■ Description of the task: Output, word for word, the line that contains "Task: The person" and all lines following it to the end of the listing. Drop the pictures.

__________

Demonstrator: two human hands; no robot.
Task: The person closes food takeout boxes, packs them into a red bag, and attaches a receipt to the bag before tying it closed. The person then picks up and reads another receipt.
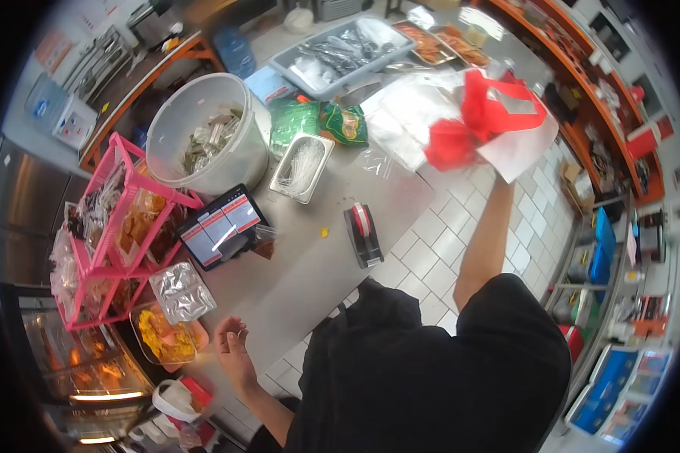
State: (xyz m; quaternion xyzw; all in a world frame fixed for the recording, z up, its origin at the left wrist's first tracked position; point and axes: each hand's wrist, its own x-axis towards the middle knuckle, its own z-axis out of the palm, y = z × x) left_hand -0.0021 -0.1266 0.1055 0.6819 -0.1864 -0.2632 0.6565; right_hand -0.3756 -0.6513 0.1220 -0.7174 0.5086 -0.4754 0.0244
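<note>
My right hand [500, 189] reaches far over the counter's right end. It grips a red and white bag [506, 113] with red loop handles, which hides most of the fingers. Part of the red is smeared by motion. Beside the bag lies a stack of white bags [400, 113]. My left hand [234, 351] hangs low at the counter's near left edge, fingers loosely bent and apart, holding nothing. Close to it are a foil-covered tray [182, 293] and a clear container of yellow food [166, 340].
On the steel counter [302, 249] stand a tape dispenser [363, 235], a tablet [221, 226], a metal pan of clear plastic pieces [302, 167] and a large tub [204, 143]. Pink baskets [106, 226] line the left. A grey bin [344, 57] sits at the back.
</note>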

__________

■ Written answer:
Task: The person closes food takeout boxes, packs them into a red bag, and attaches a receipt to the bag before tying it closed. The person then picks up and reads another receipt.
State: (xyz m; quaternion xyzw; all in a world frame fixed for the recording, z up, its origin at the left wrist's first tracked position; point and axes: each hand's wrist, its own x-axis towards the middle knuckle, its own z-axis out of the palm, y = z × x) left_hand -0.0021 -0.1266 0.1055 0.6819 -0.1864 -0.2632 0.6565; right_hand -0.3756 -0.6513 0.1220 -0.7174 0.5086 -0.4754 0.0244
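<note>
My right hand [500, 189] reaches far over the counter's right end. It grips a red and white bag [506, 113] with red loop handles, which hides most of the fingers. Part of the red is smeared by motion. Beside the bag lies a stack of white bags [400, 113]. My left hand [234, 351] hangs low at the counter's near left edge, fingers loosely bent and apart, holding nothing. Close to it are a foil-covered tray [182, 293] and a clear container of yellow food [166, 340].
On the steel counter [302, 249] stand a tape dispenser [363, 235], a tablet [221, 226], a metal pan of clear plastic pieces [302, 167] and a large tub [204, 143]. Pink baskets [106, 226] line the left. A grey bin [344, 57] sits at the back.
</note>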

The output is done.